What about adding some of this

http://www.planetnatural.com/site/rose-food.html

or this

http://www.planetnatural.com/site/fruit-flower-fertilizer.html

Think this would take care of business?
Thanks for all the replies,
BW


----------



## trillions of atoms (Mar 5, 2008)

THE CHEEPEST OR EASIEST?

AN ARREATED COMPOST TEA FOR CHEEPNESS, OR A BOTTLED NUTE THATS SEMI ORGANIC LIKE ff IS EASIEST. ITS ALL WHAT YOUR WILLING TO PUT OUT. YOU WILL HAVE BETTER RESULTS WITH A COMPOST TEA BUT ff GROWBIG N BLOOM ARE HARD TO BEAT BOTTLED NUTRIENT.

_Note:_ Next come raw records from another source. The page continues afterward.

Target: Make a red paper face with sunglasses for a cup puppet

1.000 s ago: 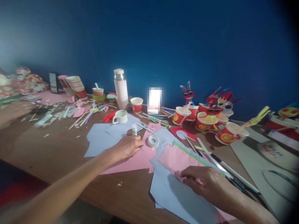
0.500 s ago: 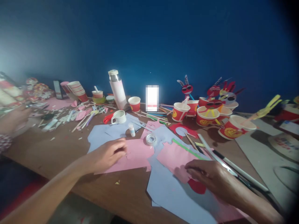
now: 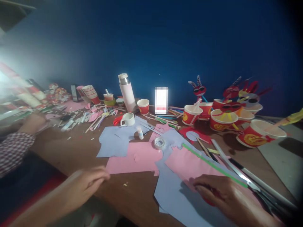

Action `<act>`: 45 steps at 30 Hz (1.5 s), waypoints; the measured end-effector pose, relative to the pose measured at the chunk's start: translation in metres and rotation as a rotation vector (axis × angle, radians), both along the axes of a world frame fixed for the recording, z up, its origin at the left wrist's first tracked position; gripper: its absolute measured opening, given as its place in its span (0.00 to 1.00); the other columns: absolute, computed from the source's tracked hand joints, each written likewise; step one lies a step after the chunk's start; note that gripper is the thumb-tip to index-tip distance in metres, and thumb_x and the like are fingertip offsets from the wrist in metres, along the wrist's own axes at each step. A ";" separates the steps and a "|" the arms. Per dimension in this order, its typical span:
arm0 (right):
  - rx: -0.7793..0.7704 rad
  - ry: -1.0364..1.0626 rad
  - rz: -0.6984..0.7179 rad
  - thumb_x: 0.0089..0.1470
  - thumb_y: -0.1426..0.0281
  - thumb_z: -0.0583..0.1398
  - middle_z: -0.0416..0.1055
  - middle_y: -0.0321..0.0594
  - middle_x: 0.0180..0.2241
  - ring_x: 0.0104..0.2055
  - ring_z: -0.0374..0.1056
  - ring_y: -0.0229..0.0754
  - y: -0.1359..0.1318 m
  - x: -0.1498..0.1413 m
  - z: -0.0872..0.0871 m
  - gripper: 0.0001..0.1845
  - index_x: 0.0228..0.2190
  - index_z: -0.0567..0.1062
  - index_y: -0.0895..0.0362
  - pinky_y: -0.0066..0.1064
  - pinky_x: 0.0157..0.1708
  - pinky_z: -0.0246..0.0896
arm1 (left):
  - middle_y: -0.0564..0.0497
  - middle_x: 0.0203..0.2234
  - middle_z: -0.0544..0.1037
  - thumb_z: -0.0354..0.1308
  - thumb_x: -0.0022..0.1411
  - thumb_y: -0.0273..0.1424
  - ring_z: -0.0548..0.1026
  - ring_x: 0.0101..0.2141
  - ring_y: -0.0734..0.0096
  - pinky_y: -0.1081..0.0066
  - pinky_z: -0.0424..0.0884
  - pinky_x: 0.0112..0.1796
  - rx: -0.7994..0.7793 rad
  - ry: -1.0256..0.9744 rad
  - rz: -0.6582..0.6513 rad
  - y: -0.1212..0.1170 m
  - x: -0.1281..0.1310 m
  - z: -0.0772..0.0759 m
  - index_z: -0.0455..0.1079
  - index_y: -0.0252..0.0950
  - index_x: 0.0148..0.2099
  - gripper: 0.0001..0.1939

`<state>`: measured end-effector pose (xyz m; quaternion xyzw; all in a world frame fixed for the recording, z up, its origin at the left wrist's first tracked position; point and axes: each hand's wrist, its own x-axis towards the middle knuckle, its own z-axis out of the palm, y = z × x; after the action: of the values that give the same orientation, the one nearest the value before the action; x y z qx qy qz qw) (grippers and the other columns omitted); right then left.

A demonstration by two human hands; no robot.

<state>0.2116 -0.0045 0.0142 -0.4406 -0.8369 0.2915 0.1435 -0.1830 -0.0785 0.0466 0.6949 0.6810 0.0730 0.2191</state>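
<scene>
The right hand (image 3: 217, 189) grips a mostly hidden red piece (image 3: 208, 202) above blue paper (image 3: 169, 194); the left hand (image 3: 91, 183) is loosely curled by the table (image 3: 132, 198) edge, and whether it holds anything I cannot tell. Beyond, pink paper (image 3: 139, 156) looks already cut, lying loose. Farther off, red faces (image 3: 199, 90) appear finished among cups (image 3: 219, 123); a plain cup (image 3: 143, 108) has none.

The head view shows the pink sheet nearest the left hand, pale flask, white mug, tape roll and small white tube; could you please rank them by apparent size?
1. Pink sheet
2. Pale flask
3. White mug and tape roll: fairly alike, the latter nearer, so unranked
4. Small white tube
</scene>
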 end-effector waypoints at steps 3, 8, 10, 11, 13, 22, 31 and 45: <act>0.020 0.049 -0.001 0.56 0.65 0.55 0.79 0.35 0.31 0.31 0.75 0.41 -0.002 0.003 -0.005 0.12 0.33 0.79 0.48 0.25 0.32 0.68 | 0.52 0.36 0.75 0.48 0.61 0.34 0.73 0.33 0.69 0.74 0.64 0.37 0.010 -0.009 -0.095 0.048 0.038 0.004 0.72 0.40 0.40 0.12; 0.031 0.003 0.008 0.56 0.64 0.55 0.79 0.36 0.31 0.31 0.75 0.42 -0.003 0.005 -0.009 0.12 0.32 0.78 0.49 0.27 0.30 0.67 | 0.50 0.41 0.72 0.56 0.51 0.36 0.72 0.36 0.64 0.71 0.64 0.36 0.036 0.026 -0.065 0.087 0.065 -0.017 0.69 0.39 0.42 0.14; 0.036 -0.013 0.014 0.57 0.64 0.55 0.79 0.36 0.32 0.32 0.74 0.42 -0.003 0.005 -0.008 0.12 0.33 0.78 0.49 0.27 0.31 0.67 | 0.51 0.40 0.72 0.56 0.51 0.36 0.72 0.35 0.65 0.71 0.63 0.34 0.027 0.016 -0.056 0.090 0.067 -0.021 0.68 0.39 0.38 0.11; 0.036 -0.015 0.019 0.57 0.64 0.54 0.79 0.36 0.32 0.32 0.74 0.42 -0.004 0.006 -0.008 0.12 0.33 0.78 0.49 0.27 0.31 0.66 | 0.51 0.38 0.72 0.55 0.52 0.36 0.71 0.34 0.65 0.71 0.63 0.33 0.023 0.011 -0.053 0.091 0.067 -0.022 0.67 0.39 0.36 0.09; 0.032 -0.012 0.030 0.58 0.65 0.54 0.79 0.37 0.31 0.32 0.74 0.41 -0.004 0.007 -0.009 0.12 0.33 0.78 0.50 0.27 0.31 0.65 | 0.53 0.33 0.71 0.53 0.52 0.34 0.70 0.31 0.68 0.72 0.62 0.31 0.015 -0.002 -0.052 0.091 0.067 -0.022 0.65 0.38 0.31 0.05; -0.027 0.054 0.024 0.58 0.67 0.54 0.78 0.35 0.31 0.32 0.73 0.39 -0.006 0.005 -0.008 0.12 0.33 0.78 0.51 0.25 0.32 0.62 | 0.57 0.20 0.67 0.51 0.57 0.35 0.67 0.24 0.72 0.74 0.61 0.26 -0.081 -0.220 -0.063 0.092 0.076 -0.011 0.62 0.37 0.28 0.08; -0.132 0.316 -0.282 0.56 0.70 0.54 0.75 0.36 0.26 0.28 0.68 0.37 -0.005 -0.003 0.000 0.11 0.26 0.75 0.57 0.26 0.29 0.59 | 0.56 0.20 0.69 0.61 0.53 0.38 0.63 0.19 0.80 0.77 0.58 0.22 -0.436 -0.843 -0.127 0.099 0.170 -0.019 0.65 0.33 0.31 0.13; -0.243 0.331 -0.367 0.50 0.71 0.61 0.74 0.31 0.25 0.26 0.66 0.35 -0.006 -0.008 -0.010 0.04 0.27 0.77 0.52 0.25 0.28 0.57 | 0.52 0.21 0.74 0.64 0.52 0.37 0.66 0.19 0.80 0.78 0.60 0.22 -0.583 -1.061 -0.091 0.100 0.198 -0.039 0.68 0.31 0.30 0.13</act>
<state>0.2038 -0.0107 0.0039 -0.5452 -0.6669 0.4271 0.2749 0.0147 0.0218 0.0074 0.5036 0.4406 0.2105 0.7127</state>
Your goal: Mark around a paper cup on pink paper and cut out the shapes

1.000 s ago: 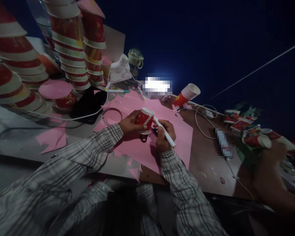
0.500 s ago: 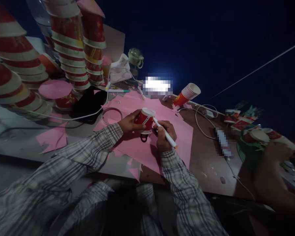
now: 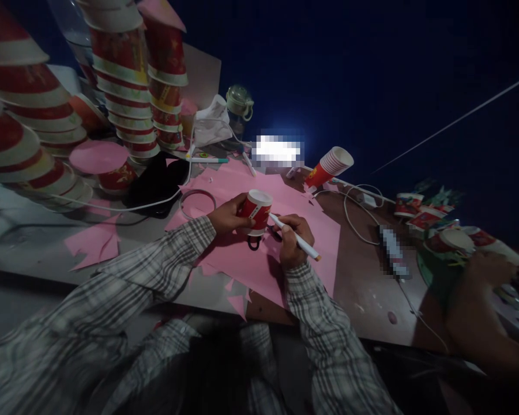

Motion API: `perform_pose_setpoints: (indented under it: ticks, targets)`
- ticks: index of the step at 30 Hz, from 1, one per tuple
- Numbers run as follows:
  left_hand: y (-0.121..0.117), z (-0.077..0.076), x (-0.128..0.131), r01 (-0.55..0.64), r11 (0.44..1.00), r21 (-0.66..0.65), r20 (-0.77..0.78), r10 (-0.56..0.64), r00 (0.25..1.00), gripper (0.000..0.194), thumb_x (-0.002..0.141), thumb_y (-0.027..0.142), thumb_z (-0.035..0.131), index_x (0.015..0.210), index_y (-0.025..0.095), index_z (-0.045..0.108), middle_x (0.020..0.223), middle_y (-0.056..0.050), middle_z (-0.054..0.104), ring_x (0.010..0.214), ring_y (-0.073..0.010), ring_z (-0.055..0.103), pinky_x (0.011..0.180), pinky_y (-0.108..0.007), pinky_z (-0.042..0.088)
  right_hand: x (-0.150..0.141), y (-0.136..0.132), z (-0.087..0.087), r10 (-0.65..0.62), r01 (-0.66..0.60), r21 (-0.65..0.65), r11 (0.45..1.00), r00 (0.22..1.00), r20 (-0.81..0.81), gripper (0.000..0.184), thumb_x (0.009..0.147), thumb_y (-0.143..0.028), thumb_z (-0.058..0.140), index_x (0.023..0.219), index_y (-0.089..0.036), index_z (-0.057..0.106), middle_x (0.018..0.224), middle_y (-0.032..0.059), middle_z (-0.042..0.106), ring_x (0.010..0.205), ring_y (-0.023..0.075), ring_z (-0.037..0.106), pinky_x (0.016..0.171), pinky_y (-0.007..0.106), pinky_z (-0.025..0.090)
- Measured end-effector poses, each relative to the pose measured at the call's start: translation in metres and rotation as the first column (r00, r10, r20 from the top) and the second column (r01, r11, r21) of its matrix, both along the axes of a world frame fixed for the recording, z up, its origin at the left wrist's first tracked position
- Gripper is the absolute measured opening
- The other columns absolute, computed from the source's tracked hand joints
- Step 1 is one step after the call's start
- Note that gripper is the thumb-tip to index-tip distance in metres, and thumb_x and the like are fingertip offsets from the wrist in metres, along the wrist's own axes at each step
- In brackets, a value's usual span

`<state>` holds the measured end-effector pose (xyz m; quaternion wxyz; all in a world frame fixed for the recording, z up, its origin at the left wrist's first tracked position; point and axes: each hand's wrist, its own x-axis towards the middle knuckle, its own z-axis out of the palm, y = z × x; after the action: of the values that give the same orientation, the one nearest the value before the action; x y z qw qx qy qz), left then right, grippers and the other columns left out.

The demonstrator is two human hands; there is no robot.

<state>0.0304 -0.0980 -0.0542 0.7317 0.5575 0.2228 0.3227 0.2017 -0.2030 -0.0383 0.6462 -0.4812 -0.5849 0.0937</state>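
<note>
My left hand (image 3: pixel 230 215) grips a red-and-white paper cup (image 3: pixel 259 208) by its side, held over a pink paper sheet (image 3: pixel 315 230). White marker (image 3: pixel 300 241) is pinched in my right hand (image 3: pixel 297 233), its tip pointing at the cup's right side; whether it touches cannot be made out. Dark scissor handles (image 3: pixel 254 244) show just below the cup, with the rest of the tool hidden behind the cup and right hand.
Tall stacks of paper cups (image 3: pixel 123 86) stand at left, beside a black phone-like object (image 3: pixel 160 184). A leaning cup stack (image 3: pixel 331 166) is behind the sheet. Cables (image 3: pixel 350 213) cross the table. Another person's hand (image 3: pixel 491 268) is at far right.
My right hand and the marker have shifted slightly right, away from the cup. The cup has tilted a little in my left hand, which stays in place.
</note>
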Motion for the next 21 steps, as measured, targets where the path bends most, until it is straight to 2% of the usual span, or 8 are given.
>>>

oops sorry for caps, im to stoned to change it...sry
 i have a diy thread on teas if u wanna find it, if not ill linke you....


----------



## Hick (Mar 6, 2008)

..never used them, but they appear to be loaded up w/ "goog stuff". BUT, they also look like fertilizers, not amendments for your holes.
  I'd think about some composted manures to add, along with something for aireation, perlit/vermiculite and dolomite lime ?)



			
				bigweedo said:
			
		

> What about adding some of this
> 
> http://www.planetnatural.com/site/rose-food.html
> 
> ...


----------



## bigweedo (Mar 6, 2008)

Anybody know a website I can buy good manure or something with a good p-k ratio??


----------



## Hick (Mar 6, 2008)

check the local nursery, or even lowes and wally world usually have composted manures.. CHEAP..


----------



## chongsbuddy (Mar 14, 2008)

ADVANCED NUTRIENTS "HEAVY HARVEST"!!!!!!!!!!!!!an absolutely amazing outdoor time release, ph buffered fert.Has all the major and minor nutes,totally complete.I use it with incredible success.Its a 3 part fert,Spring,Summer and Fall.Go to advanced nutrients and check it out.I have never seen outdoor plants look so healthy before in my life.Highly reccommend.


----------



## constantine (Mar 15, 2008)

they have guanos for both veg and flower...maybe try some of that out. its cheap.


----------